This exercise asks for the whole listing to be restated exactly.

::::::

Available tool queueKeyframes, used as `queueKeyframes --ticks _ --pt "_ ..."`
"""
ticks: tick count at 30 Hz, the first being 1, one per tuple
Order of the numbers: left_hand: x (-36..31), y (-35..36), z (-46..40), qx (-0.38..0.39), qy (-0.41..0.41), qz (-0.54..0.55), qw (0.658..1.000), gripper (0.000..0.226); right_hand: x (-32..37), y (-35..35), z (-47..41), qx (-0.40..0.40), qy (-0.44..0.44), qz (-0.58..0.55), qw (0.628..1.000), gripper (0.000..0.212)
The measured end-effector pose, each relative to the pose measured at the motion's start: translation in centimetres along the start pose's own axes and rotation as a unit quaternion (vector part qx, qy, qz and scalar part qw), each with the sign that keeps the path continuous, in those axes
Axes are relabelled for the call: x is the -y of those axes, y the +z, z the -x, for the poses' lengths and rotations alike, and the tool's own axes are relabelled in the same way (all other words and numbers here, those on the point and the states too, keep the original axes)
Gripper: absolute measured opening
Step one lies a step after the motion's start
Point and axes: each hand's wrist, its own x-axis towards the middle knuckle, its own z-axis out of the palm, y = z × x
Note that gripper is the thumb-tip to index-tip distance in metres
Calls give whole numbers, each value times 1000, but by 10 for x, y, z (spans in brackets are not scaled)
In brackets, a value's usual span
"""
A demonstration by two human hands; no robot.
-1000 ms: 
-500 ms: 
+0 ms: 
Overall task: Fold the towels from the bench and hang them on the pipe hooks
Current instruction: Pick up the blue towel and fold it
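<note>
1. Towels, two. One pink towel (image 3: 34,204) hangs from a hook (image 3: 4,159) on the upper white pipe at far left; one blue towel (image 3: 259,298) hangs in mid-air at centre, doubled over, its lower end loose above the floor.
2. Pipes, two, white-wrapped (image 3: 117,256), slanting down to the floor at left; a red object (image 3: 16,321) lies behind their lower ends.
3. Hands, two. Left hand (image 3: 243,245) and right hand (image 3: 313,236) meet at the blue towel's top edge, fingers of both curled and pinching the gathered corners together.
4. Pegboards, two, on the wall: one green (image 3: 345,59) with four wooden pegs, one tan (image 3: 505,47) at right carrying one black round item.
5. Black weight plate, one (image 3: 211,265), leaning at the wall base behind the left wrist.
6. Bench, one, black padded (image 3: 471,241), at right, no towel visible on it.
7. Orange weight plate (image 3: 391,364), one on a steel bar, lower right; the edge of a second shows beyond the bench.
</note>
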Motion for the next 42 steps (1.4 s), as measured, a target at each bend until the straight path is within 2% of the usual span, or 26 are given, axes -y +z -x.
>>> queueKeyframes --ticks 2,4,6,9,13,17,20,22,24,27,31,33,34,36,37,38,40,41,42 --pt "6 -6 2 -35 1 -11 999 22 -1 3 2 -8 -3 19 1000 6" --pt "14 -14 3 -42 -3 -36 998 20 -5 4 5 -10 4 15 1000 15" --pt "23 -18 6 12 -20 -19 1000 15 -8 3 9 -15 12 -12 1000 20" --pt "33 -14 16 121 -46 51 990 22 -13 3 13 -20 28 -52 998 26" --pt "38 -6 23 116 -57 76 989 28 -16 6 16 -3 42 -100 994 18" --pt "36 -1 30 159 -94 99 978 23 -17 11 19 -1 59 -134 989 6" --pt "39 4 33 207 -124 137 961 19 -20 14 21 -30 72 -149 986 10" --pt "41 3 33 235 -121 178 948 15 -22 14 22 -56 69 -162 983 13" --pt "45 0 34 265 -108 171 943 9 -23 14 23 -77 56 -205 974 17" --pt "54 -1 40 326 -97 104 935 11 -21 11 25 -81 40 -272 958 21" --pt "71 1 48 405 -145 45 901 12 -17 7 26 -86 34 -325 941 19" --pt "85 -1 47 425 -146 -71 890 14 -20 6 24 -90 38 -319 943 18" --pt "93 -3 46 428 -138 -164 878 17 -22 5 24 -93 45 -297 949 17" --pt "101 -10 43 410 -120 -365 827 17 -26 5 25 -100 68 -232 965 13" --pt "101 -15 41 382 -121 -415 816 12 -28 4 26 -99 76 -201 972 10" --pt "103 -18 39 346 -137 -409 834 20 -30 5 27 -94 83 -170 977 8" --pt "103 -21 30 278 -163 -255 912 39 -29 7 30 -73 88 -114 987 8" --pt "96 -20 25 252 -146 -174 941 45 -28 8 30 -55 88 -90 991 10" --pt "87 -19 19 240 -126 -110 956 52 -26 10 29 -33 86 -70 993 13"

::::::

- _Solution to the exercise_:
Available tool queueKeyframes, used as `queueKeyframes --ticks _ --pt "_ ..."`
"""
ticks: tick count at 30 Hz, the first being 1, one per tuple
Order of the numbers: left_hand: x (-36..31), y (-35..36), z (-46..40), qx (-0.38..0.39), qy (-0.41..0.41), qz (-0.54..0.55), qw (0.658..1.000), gripper (0.000..0.226); right_hand: x (-32..37), y (-35..35), z (-47..41), qx (-0.40..0.40), qy (-0.44..0.44), qz (-0.58..0.55), qw (0.628..1.000), gripper (0.000..0.212)
The measured end-effector pose, each relative to the pose measured at the motion's start: translation in centimetres along the start pose's own axes and rotation as a unit quaternion (vector part qx, qy, qz and scalar part qw), each with the sign that keeps the path continuous, in those axes
Axes are relabelled for the call: x is the -y of those axes, y the +z, z the -x, for the poses' lengths and rotations alike, and the tool's own axes are relabelled in the same way (all other words and numbers here, those on the point and the states too, keep the original axes)
Gripper: absolute measured opening
Step one lies a step after the motion's start
Point and axes: each hand's wrist, its own x-axis towards the middle knuckle, its own z-axis out of the palm, y = z × x
Note that gripper is the thumb-tip to index-tip distance in metres
Calls give whole numbers, each value times 1000, but by 10 for x, y, z (spans in brackets are not scaled)
In brackets, a value's usual span
"""
A demonstration by two human hands; no robot.
-1000 ms: 
-500 ms: 
+0 ms: 
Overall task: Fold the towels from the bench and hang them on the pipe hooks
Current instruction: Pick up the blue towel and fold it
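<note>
1. Towels, two. One pink towel (image 3: 34,204) hangs from a hook (image 3: 4,159) on the upper white pipe at far left; one blue towel (image 3: 259,298) hangs in mid-air at centre, doubled over, its lower end loose above the floor.
2. Pipes, two, white-wrapped (image 3: 117,256), slanting down to the floor at left; a red object (image 3: 16,321) lies behind their lower ends.
3. Hands, two. Left hand (image 3: 243,245) and right hand (image 3: 313,236) meet at the blue towel's top edge, fingers of both curled and pinching the gathered corners together.
4. Pegboards, two, on the wall: one green (image 3: 345,59) with four wooden pegs, one tan (image 3: 505,47) at right carrying one black round item.
5. Black weight plate, one (image 3: 211,265), leaning at the wall base behind the left wrist.
6. Bench, one, black padded (image 3: 471,241), at right, no towel visible on it.
7. Orange weight plate (image 3: 391,364), one on a steel bar, lower right; the edge of a second shows beyond the bench.
</note>
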Motion for the next 42 steps (1.4 s), as measured, a target at each bend until the straight path is within 2% of the usual span, or 26 are given, axes -y +z -x.
>>> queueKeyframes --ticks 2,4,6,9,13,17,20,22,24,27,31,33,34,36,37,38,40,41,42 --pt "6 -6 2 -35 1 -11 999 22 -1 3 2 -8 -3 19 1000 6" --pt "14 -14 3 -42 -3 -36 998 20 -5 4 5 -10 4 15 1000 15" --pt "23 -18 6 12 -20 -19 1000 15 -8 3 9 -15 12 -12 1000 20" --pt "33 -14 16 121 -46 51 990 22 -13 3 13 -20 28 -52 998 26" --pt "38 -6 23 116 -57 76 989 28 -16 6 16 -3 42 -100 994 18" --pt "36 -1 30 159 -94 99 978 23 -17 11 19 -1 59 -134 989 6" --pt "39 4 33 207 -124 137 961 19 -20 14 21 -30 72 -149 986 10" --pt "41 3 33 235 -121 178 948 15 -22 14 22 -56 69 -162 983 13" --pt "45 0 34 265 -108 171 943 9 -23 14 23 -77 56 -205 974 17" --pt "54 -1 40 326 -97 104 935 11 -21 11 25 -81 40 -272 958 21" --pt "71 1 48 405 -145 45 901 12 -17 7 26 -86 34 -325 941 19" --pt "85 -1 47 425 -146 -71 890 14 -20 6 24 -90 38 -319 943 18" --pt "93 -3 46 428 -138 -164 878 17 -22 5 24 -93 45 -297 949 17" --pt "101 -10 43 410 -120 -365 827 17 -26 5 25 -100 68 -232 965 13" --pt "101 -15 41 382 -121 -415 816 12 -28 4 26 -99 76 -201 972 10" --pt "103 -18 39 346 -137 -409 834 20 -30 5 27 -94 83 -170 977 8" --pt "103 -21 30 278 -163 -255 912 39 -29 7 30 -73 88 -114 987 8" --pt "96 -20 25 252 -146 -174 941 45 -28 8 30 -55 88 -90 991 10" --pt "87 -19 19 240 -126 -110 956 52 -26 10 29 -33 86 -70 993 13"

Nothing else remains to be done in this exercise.